Em segundo lugar, gostaria de comentar que a adoção de tais paradigmas globalizadores, por sua vez, implica numa revisão sobre as formas de buscar construir, acumular e disseminar conhecimentos, como também implica revisões sobre as formas de planejar, executar e avaliar nossas ações profissionais. Neste aspecto, podemos perceber que, principalmente quando pensamos na realidade das linhas-de-produção, realidade que emerge da expansão dos processos de industrialização, o paradigma que defende que os processos avaliativos devem ocorrer ao final do processo produtivo hoje já se encontra substituído ou em fase de substituição pelo paradigma que afirma que os procedimentos avaliativos devem estar incorporados a todas as etapas do processo produtivo. Na área de administração, esse processo é comumente conhecido como "gestão pela qualidade". Trata-se, portanto, de uma substituição do paradigma da avaliação centrada no produto pela avaliação centrada no processo.
Ao pensarmos na realidade escolar, deparamo-nos com outra possibilidade de confronto paradigmático: a organização das propostas orientadas pelo princípio da disciplinarização do conhecimento e outras orientadas pelo princípio da significatividade lógica e psicológica (AUSUBEL, 1968; AUSUBEL et alii, 1980; COLL, 1997). Nas propostas pedagógicas orientadas pela especialização das áreas de conhecimento, ou seja, pelo ensino e aprendizagem do conhecimento organizado sob a forma de disciplinas, cada uma delas possui vida própria sendo que os professores podem desenvolver seu trabalho sem a necessidade de preocupar-se com o trabalho que está sendo realizado pelos professores de outras áreas de conhecimento.
Por outro lado, nas propostas que buscam orientar-se pelos princípios da significatividade lógica e psicológica, existe a preocupação que o professor, na organização de seu ensino, proponha experiências que proporcionem aos alunos a apreensão do conhecimento da realidade da forma mais próxima possível do seu contexto natural, contexto este no qual múltiplas perspectivas de acesso ao fenômeno estudado se interpenetram, apresentando implicações mútuas e/ou múltiplas. Poder-se-ia argumentar que qualquer dos paradigmas apresentados até aqui é válido para orientar a compreensão humana sobre seu mundo, ao que responderíamos afirmativamente, no entanto, quando pensamos em formação e desenvolvimento humanos, nos orientamos por valores sobre os quais reina algum consenso social.
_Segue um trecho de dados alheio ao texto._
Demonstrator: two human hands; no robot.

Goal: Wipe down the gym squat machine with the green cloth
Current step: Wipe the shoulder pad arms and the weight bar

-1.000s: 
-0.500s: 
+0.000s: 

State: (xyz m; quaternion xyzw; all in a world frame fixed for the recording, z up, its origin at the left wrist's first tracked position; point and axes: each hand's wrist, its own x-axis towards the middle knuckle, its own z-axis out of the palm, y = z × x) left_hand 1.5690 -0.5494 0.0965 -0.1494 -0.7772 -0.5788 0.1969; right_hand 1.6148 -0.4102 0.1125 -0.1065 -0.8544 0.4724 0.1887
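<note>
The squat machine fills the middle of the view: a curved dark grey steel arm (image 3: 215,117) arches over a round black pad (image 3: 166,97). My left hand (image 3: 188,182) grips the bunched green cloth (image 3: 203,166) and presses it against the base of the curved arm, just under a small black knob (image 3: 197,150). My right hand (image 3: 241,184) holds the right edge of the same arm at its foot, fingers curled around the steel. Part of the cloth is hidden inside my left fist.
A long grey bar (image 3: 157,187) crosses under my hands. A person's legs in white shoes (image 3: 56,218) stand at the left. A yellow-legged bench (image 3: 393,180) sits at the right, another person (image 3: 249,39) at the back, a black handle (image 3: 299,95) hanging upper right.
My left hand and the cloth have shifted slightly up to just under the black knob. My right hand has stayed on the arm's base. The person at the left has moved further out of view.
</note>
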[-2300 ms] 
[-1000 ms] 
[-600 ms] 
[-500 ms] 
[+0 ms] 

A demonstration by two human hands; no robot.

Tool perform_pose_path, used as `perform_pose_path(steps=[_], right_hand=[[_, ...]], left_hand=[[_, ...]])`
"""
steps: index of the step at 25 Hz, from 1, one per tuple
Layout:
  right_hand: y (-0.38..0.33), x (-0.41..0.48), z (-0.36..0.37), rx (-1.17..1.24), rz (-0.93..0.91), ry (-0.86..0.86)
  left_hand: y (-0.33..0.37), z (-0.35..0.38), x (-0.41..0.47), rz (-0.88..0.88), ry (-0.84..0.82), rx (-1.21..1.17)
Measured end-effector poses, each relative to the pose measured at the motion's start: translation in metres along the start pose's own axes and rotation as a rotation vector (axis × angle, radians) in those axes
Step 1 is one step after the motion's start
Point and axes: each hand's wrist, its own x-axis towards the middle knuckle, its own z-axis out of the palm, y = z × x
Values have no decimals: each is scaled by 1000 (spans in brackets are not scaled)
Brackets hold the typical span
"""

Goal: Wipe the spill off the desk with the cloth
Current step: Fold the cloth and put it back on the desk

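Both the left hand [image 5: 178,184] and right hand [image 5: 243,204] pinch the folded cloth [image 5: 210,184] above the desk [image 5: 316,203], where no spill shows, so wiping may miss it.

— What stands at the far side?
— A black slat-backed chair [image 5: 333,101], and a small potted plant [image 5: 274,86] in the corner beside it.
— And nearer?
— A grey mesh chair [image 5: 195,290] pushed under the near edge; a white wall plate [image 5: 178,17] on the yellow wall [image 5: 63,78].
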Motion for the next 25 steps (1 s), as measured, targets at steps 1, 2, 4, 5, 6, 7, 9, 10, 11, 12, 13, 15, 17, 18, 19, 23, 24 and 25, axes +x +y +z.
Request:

Quais seriam, então, os valores e princípios que estariam sendo consensuais na comunidade humana ocidental que pensa e atua na área educacional?
Em outras palavras, quais seriam os princípios que deveriam nos orientar para o desenvolvimento do trabalho educativo considerando a realidade deste fim de século e aquela que se projeta para as primeiras décadas do século XXI?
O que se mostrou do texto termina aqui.